##### Dataset records #####

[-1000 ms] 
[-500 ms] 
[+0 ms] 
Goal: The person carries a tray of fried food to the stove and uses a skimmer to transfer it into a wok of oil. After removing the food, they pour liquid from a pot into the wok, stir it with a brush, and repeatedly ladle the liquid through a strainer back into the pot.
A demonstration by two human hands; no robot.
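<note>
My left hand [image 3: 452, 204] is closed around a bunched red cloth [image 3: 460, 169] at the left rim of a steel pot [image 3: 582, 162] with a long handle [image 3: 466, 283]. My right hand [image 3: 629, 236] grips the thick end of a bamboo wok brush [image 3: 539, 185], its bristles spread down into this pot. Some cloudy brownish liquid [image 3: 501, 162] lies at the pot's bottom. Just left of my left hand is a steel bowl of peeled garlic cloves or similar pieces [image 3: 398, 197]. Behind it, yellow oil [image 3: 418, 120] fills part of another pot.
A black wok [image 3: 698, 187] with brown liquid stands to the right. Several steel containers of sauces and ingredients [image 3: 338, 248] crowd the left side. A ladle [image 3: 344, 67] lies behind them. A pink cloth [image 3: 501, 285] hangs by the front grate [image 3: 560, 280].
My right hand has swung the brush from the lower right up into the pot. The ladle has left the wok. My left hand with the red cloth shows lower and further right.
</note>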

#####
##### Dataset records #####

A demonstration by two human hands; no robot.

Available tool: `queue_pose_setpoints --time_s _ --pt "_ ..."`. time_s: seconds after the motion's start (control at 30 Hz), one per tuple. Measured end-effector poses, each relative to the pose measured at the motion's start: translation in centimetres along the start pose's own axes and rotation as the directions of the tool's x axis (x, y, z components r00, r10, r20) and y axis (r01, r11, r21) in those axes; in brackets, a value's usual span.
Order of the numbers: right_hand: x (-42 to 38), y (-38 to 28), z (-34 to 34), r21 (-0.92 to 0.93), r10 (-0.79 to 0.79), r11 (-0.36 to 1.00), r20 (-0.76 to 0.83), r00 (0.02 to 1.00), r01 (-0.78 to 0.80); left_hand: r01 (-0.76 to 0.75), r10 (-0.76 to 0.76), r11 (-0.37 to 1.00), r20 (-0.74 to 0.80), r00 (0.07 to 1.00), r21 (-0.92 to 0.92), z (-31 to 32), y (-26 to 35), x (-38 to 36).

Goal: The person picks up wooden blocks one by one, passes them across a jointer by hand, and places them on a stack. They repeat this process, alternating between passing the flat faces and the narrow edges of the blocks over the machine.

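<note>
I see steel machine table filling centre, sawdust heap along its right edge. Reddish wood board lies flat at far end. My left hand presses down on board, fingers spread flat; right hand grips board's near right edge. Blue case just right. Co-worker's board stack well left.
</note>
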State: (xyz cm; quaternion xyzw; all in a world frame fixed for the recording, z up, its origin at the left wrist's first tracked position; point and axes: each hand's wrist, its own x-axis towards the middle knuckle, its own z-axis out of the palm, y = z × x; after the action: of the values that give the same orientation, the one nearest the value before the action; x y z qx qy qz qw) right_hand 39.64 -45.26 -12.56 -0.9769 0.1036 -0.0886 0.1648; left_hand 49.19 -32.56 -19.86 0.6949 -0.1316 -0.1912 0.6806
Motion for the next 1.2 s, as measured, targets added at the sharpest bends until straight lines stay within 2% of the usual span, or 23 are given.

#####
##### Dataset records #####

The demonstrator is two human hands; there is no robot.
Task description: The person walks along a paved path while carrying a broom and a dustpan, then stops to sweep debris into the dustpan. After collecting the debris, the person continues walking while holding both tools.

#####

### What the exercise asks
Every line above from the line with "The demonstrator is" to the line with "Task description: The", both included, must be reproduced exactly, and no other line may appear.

### Output below
The demonstrator is two human hands; there is no robot.
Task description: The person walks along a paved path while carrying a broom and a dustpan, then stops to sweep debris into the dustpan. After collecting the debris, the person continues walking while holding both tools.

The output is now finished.